--- What is being asked ---
Restate word for word the lines in the listing below, starting at the line containing "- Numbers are" and ending at the line containing "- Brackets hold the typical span", both included; leave out the rest.
○ ○ ○ ○
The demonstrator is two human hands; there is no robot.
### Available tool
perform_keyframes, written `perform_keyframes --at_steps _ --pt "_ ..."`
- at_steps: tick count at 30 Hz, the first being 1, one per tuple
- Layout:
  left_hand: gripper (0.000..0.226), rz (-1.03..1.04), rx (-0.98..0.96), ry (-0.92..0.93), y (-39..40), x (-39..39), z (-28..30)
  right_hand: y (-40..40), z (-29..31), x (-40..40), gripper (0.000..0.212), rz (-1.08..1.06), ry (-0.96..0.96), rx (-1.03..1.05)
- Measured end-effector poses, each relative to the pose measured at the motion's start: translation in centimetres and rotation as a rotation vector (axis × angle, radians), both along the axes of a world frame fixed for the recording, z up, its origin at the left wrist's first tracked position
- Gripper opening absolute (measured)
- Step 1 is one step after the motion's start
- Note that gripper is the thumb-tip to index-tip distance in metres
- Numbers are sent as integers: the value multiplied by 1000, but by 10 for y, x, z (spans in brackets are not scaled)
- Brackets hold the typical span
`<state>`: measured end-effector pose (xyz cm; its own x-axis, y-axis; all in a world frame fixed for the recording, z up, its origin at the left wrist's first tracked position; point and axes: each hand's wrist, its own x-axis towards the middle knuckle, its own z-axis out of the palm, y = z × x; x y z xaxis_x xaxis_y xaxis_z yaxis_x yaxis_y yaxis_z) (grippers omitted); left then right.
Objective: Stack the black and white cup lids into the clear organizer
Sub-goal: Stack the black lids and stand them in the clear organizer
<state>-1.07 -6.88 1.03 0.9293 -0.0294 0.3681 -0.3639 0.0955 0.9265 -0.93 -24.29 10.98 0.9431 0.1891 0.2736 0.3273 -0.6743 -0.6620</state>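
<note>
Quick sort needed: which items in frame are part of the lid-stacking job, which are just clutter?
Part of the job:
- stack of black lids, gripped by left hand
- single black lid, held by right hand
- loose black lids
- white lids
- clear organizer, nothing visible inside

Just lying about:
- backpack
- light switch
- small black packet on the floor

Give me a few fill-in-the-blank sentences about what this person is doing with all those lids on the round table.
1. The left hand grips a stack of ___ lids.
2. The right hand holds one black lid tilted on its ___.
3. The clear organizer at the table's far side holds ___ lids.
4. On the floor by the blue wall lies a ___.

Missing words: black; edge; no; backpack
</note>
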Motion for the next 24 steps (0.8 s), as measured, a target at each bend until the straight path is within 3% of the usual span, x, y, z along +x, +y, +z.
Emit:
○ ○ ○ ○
--- Answer space ---
- Numbers are sent as integers: the value multiplied by 1000, but by 10 for y, x, z (spans in brackets are not scaled)
- Brackets hold the typical span

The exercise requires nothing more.